Impact of Magnetic Variation on PBN Systems

(1) Differences may exist between PBN systems and the charted magnetic courses on ground-based NAVAID instrument flight procedures (IFP), enroute charts, approach charts, and Standard Instrument Departure/Standard Terminal Arrival (SID/STAR) charts. These differences are due to the magnetic variance used to calculate the magnetic course. Every leg of an instrument procedure is first computed along a desired ground track with reference to true north. A magnetic variation correction is then applied to the true course in order to calculate a magnetic course for publication. The type of procedure will determine what magnetic variation value is added to the true course. A ground-based NAVAID IFP applies the facility magnetic variation of record to the true course to get the charted magnetic course. Magnetic courses on PBN procedures are calculated two different ways. SID/STAR procedures use the airport magnetic variation of record, while IFR enroute charts use magnetic reference bearing. PBN systems make a correction to true north by adding a magnetic variation calculated with an algorithm based on aircraft position, or by adding the magnetic variation coded in their navigational database. This may result in the PBN system and the procedure designer using a different magnetic variation, which causes the magnetic course displayed by the PBN system and the magnetic course charted on the IFP plate to be different. It is important to understand, however, that PBN systems, (with the exception of VOR/DME RNAV equipment) navigate by reference to true north and display magnetic course only for pilot reference. As such, a properly functioning PBN system, containing a current and accurate navigational database, should fly the correct ground track for any loaded instrument procedure, despite differences in displayed magnetic course that may be attributed to magnetic variation application.
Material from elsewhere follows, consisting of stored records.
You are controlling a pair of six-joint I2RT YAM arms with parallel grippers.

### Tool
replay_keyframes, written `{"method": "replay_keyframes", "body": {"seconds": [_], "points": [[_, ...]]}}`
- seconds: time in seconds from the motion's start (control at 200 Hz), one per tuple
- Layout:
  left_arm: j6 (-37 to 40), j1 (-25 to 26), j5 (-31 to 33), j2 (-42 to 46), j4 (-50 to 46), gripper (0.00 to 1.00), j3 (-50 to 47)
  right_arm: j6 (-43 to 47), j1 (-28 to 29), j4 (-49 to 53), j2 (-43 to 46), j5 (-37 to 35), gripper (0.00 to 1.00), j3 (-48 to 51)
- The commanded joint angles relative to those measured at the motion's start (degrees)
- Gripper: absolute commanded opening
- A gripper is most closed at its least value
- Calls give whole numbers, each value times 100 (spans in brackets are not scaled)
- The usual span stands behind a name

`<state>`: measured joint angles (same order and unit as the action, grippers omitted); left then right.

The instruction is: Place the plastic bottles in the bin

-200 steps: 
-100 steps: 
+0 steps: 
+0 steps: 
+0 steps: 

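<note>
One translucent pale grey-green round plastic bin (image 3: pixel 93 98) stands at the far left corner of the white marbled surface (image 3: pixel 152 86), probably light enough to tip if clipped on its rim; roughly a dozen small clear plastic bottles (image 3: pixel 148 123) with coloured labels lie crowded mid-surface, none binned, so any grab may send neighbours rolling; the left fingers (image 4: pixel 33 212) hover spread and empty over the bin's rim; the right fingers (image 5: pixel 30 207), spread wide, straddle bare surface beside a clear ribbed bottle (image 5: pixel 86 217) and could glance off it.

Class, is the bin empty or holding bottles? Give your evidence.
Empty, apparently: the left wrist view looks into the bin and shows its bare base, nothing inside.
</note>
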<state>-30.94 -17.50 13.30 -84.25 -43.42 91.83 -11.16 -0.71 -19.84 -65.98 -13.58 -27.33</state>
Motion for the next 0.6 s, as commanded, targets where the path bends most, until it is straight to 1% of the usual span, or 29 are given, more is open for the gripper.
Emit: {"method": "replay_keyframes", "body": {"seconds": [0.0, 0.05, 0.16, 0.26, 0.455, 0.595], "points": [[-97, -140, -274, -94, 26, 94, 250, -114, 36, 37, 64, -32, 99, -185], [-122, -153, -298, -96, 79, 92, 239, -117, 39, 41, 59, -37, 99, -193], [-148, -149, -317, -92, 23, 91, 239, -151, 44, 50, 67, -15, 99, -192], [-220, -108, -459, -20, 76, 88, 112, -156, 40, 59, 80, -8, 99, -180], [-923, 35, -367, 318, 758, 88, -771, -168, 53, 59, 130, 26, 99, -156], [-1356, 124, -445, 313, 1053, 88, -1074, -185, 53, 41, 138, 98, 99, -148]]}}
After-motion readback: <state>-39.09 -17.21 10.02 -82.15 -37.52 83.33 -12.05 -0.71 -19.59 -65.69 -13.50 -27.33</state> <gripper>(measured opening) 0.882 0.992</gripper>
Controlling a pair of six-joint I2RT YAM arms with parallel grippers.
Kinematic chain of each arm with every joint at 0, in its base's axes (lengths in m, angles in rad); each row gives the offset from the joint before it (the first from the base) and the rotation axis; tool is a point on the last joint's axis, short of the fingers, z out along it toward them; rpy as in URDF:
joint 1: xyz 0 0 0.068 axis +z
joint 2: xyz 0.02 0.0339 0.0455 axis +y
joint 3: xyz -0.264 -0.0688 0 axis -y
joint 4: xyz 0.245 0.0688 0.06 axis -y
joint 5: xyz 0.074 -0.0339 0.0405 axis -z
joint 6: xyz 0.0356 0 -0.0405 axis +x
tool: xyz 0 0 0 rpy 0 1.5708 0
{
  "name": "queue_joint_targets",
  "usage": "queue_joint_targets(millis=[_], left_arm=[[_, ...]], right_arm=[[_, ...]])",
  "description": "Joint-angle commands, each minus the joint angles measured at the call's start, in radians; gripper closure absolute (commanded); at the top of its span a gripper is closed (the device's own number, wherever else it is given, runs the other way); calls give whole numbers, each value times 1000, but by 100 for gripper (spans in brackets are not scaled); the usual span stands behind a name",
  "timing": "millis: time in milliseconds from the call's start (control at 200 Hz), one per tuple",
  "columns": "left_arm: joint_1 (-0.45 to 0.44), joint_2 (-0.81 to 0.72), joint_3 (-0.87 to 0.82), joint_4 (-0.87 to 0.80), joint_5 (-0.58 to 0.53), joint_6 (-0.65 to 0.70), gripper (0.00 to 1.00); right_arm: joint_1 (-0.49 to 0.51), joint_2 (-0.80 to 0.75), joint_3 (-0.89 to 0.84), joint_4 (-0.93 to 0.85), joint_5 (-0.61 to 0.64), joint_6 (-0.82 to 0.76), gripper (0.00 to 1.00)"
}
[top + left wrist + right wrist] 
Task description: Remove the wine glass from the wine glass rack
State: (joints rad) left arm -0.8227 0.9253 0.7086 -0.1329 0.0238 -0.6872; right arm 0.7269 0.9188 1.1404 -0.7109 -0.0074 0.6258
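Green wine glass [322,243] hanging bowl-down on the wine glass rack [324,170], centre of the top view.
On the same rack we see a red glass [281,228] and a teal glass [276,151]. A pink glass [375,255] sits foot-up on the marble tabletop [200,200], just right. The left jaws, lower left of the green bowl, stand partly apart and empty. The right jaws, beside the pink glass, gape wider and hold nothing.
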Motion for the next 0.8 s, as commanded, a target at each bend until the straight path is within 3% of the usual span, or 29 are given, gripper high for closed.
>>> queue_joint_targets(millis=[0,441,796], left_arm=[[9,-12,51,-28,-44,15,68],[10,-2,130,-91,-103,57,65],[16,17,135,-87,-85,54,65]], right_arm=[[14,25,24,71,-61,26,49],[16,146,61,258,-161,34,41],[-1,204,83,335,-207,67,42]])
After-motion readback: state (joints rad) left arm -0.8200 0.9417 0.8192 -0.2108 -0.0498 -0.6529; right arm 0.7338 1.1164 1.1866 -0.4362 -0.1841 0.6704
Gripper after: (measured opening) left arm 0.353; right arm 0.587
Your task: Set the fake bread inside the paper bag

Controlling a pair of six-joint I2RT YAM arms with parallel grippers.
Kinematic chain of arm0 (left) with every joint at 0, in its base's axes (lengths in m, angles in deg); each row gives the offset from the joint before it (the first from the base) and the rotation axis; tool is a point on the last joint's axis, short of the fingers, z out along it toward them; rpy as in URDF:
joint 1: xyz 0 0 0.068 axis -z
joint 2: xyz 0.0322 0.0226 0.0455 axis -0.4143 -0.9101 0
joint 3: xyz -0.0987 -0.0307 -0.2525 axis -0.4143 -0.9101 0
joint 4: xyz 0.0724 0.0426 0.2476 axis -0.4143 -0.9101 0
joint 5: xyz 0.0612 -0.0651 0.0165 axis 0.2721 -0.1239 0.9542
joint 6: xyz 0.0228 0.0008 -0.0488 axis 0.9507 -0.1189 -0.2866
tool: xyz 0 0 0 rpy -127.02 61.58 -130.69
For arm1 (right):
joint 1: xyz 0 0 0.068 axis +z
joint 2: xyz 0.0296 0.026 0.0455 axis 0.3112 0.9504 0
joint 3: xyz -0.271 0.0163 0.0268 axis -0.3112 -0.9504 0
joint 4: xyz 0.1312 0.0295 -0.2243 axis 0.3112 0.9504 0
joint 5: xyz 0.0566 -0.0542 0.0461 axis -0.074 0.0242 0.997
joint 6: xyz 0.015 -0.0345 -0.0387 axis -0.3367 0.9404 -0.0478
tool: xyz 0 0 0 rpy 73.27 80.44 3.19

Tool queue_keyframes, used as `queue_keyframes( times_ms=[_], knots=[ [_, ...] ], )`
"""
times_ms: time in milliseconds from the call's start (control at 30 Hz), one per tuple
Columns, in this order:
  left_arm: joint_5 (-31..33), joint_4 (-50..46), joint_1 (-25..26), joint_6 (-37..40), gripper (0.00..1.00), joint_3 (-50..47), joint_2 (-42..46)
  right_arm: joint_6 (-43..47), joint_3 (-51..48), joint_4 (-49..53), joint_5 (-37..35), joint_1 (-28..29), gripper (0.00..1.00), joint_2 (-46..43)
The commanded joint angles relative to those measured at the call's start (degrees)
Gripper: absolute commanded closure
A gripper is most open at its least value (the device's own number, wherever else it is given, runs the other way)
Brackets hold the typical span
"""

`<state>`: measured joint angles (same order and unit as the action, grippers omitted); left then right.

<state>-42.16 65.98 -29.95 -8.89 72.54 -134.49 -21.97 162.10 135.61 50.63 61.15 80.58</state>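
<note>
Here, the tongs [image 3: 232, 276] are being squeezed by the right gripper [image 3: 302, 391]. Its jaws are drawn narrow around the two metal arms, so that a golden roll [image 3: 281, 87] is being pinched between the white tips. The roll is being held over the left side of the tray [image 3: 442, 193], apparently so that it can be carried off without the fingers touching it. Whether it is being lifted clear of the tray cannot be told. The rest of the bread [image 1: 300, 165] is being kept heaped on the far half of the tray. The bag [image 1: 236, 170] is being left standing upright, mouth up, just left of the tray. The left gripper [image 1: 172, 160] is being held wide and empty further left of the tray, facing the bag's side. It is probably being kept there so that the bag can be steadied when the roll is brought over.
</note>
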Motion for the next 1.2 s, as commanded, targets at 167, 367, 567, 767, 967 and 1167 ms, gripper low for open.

Should significant differences between the approach chart and the PBN system avionics' application of the navigation database arise, the published approach chart, supplemented by NOTAMs, holds precedence.

(2) The course into a waypoint may not always be 180 degrees different from the course leaving the previous waypoint, due to the PBN system avionics' computation of geodesic paths, distance between waypoints, and differences in magnetic variation application. Variations in distances may also occur since PBN system distance-to-waypoint values are ATDs computed to the next waypoint and the DME values published on underlying procedures are slant-range distances measured to the station. This difference increases with aircraft altitude and proximity to the NAVAID.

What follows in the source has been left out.